**EXERCISE OBJECTIVE:** Restate word for word all of the lines below, with each image left out.

**DATASET CONTENT:**
------

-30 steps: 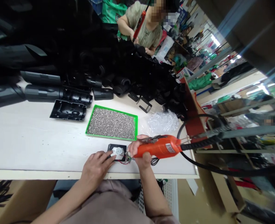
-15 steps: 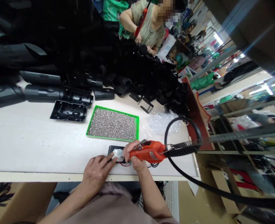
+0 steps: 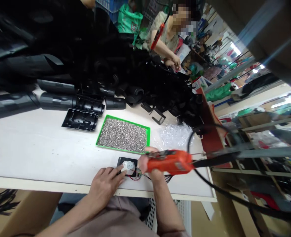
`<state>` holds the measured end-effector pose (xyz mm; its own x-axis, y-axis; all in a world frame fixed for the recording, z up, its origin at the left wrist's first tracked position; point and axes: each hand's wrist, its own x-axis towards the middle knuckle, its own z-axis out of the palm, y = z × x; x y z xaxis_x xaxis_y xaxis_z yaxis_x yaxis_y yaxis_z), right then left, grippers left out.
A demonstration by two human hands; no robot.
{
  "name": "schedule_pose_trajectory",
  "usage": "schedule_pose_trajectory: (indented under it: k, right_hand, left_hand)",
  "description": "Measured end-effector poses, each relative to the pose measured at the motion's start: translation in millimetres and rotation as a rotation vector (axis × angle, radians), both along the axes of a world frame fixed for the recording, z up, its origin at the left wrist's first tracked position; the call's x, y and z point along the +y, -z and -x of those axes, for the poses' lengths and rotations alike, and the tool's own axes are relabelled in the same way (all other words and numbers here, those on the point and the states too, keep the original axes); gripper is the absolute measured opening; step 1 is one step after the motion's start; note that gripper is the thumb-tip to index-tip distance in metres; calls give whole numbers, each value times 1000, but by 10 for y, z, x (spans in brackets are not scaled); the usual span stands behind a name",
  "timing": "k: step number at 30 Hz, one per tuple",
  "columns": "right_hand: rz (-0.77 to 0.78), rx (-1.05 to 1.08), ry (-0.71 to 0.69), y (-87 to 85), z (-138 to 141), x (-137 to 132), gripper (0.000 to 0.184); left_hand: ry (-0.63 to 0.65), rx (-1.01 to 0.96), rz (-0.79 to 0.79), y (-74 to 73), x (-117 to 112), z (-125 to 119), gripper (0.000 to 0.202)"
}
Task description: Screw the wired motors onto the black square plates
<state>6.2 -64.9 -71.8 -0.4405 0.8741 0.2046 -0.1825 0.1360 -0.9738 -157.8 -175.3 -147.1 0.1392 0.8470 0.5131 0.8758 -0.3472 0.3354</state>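
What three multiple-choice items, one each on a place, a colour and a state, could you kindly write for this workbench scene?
1. Where is the green tray relative to the black plate?
A) Under it
B) Beyond it
C) Nearer the person

2. What colour is the screwdriver body?
A) Orange
B) Blue
C) White

3. What is the right hand doing?
A) Resting open beside the plate
B) Holding the tray
C) Gripping the screwdriver

Answers:
1. B, since the tray lies past the plate, away from the person.
2. A, since its body shows bright orange.
3. C, since the fingers wrap around its body.
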Motion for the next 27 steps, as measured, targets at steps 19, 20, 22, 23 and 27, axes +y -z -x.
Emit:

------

**WRITTEN RESPONSE:**
-30 steps: 
-15 steps: 
+0 steps: 
`<state>` holds the measured end-effector pose (xyz mm; its own x-axis, y-axis; all in a world frame fixed for the recording, z up, its origin at the left wrist's first tracked position; point and axes: each hand's wrist, its own x-axis towards the middle knuckle, its own z-axis out of the palm, y = z × x; x y z xaxis_x xaxis_y xaxis_z yaxis_x yaxis_y yaxis_z), right then left, grippers left out.
A demonstration by two human hands; no robot.
{
  "name": "schedule_pose_trajectory",
  "usage": "schedule_pose_trajectory: (indented under it: k, right_hand, left_hand)",
  "description": "Measured end-effector poses, each relative to the pose measured at the motion's start: translation in millimetres and rotation as a rotation vector (axis × angle, radians), both along the axes of a world frame fixed for the recording, z up, its origin at the left wrist's first tracked position; the call's x, y and z point along the +y, -z and -x of those axes, for the poses' lengths and rotations alike, and the tool's own axes are relabelled in the same way (all other words and numbers here, those on the point and the states too, keep the original axes); gripper is the absolute measured opening; step 1 is one step after the motion's start; note that gripper is the thumb-tip to index-tip distance in metres; calls give whole numbers, each value times 1000, but by 10 for y, z, x (spans in brackets are not scaled); the usual span stands behind a name",
  "timing": "k: step number at 30 Hz, one per tuple",
  "columns": "right_hand: rz (-0.77 to 0.78), rx (-1.05 to 1.08), ry (-0.71 to 0.69), y (-87 to 85), z (-138 to 141), x (-137 to 132), gripper (0.000 to 0.184); left_hand: ry (-0.63 to 0.65), rx (-1.01 to 0.96), rz (-0.79 to 0.79), y (-74 to 73), x (-117 to 112), z (-125 to 119), gripper (0.000 to 0.202)"
}
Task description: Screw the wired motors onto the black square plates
<state>6.2 -64.9 -71.8 -0.4405 0.8741 0.2046 -0.1825 0.1360 -0.9738 -157.8 -175.3 -147.1 0.1392 0.8470 0.5131 0.8758 -0.3472 0.3354</state>
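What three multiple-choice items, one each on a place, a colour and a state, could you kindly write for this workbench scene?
1. Where is the green tray relative to the black plate?
A) Under it
B) Beyond it
C) Nearer the person

2. What colour is the screwdriver body?
A) Orange
B) Blue
C) White

3. What is the right hand doing?
A) Resting open beside the plate
B) Holding the tray
C) Gripping the screwdriver

Answers:
1. B, since the tray lies past the plate, away from the person.
2. A, since its body shows bright orange.
3. C, since the fingers wrap around its body.
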Motion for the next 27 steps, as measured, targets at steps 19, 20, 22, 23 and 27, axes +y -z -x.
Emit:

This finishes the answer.